As it turns out, companies are also being tracked on what they say about social justice and political issues, with financial institutions issuing decisions based on their compliance. Instead of looking at how profitable a company is, its business model, and other traditional metrics, ESG scores consider whether the company advances social justice causes and policy agendas that typically align with left-wing thought.
With the financial industry issuing political compliance scores that encroach on the corporate space, there is also the fear that such scores could one day be extended to everyday people. With ESG scores being used to determine the financial future of companies, banks could one day make decisions about individuals based on their political stances and lifestyles — what you have said or not said about social justice issues, your personal carbon footprint, your social media presence, and more could impact whether you are allowed a business loan, a car loan, or a mortgage. It’s all speculation of course, but communist China has shown us that social credit scores are entirely within the realm of modern possibility — and ESG scores are just one step on the path toward their acceptance.
ESG scores do not allow room for dissent from a particular vision of society. Those who align with the left’s view on social issues — big questions like what policing ought to look like, the role of women and men in society, meritocracy versus affirmative action, gun rights and gun control, standards of behavior in media, or even abortion — will probably not be too worried about ESG scores, or will even see them as a good way to push companies in what they see as a positive direction. But those who dissent from the left’s view on these issues and hold very different beliefs about the way to create prosperous societies will clearly see the trouble with ESG scores ahead.
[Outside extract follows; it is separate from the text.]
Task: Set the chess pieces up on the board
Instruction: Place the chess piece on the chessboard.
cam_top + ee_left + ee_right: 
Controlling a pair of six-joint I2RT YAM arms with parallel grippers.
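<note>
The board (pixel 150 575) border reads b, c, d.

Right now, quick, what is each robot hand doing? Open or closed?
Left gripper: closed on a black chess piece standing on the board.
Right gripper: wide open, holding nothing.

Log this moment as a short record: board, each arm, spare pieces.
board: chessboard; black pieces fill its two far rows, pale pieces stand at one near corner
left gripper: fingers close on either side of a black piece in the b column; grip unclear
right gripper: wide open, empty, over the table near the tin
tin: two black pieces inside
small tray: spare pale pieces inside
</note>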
It’s not necessarily bad for companies to think about the impact of their actions outside of the products or services they provide. It is bad when they are not free to make those decisions themselves, and when a top-down entity enforces for them what it means to be socially “good.” Consider the recent split between companies who believe they are engaging in social good when they fund their female employees’ abortion travel, versus those who believe that this constitutes a social evil. If ESG scores one day take into consideration a company’s stance on abortion, entities that refuse to fund an employee’s abortion travel out of moral opposition could be considered unfit for financial services or investment.
Downstream of ESG scores is the totalizing control of speech and thought. If individuals or companies must publicly issue support for left-wing ideas in order to operate in a marketplace, it’s the end of free speech and thought.
Taken to its totalizing end, ESG scores could usher in a one-party state — not via voting or force, but via slow cultural changes to our financial system that make it impossible to operate in the marketplace as a person or company that has traditional or dissenting beliefs. We have already seen financial institutions punish people for their political beliefs, so it’s not far-off to imagine the scale of the ESG threat growing in this way. While woke marketing messaging may be a nuisance for conservatives now, the forces driving it could one day spell the total end of freedom.